The authors use AdamW with a cosine scheduler and a learning rate of 1e-5 for supervised fine-tuning, training for 3 epochs with a sequence packing length of 32,768 and enabling the Liger Kernel. The model processes images resized to a maximum of 768 × 768 pixels during training, with a minimum resolution of 32 × 32 pixels.

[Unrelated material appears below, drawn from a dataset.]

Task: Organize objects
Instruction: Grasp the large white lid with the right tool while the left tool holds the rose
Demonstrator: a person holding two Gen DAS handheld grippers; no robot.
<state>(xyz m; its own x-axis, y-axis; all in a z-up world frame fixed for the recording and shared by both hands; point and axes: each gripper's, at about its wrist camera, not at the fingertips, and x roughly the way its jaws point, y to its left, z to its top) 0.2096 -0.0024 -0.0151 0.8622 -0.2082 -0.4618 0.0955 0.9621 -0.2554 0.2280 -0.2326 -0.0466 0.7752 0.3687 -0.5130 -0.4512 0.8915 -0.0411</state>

The authors use a constant learning rate scheduler and AdamW optimizer for the reinforcement learning stage, with 300 training steps and 16 rollouts per prompt. The model is trained with a temperature of 1.0 and a prompt length of 8192 tokens, using KL-divergence penalties set to 3e-4 and 4e-4.

The authors use a multi-stage training approach with supervised fine-tuning (SFT) and reinforcement learning (RL) to evaluate the performance of MMFineReason models across various benchmarks. Results show that SFT drives major gains in reasoning tasks, while RL enhances generalization on general understanding and chart reasoning benchmarks, with the 8B model achieving state-of-the-art results on its size class and outperforming larger open-source and closed-source models.

The authors use the table to quantify the impact of their filtering process on dataset size and quality, showing that filtering reduces the total number of samples from 2,372,320 to 1,806 while maintaining a high retention rate of 96.36%. The results indicate that the filtering strategy effectively removes low-quality or redundant data, particularly in datasets like MMR1 and FineVision-visualwebinstruct, which see significant reductions in sample count, while preserving high-quality reasoning data.

The authors use the table to compare the performance of various datasets on reasoning tasks, with metrics including mean pass rate (PR), median pass rate, and consistency. Results show that datasets like FineVision-ai2d_merged and FineVision-scienceqa achieve high mean pass rates, while others such as FineVision-geometry3k and FineVision-raven have significantly lower performance, indicating substantial variation in difficulty across datasets.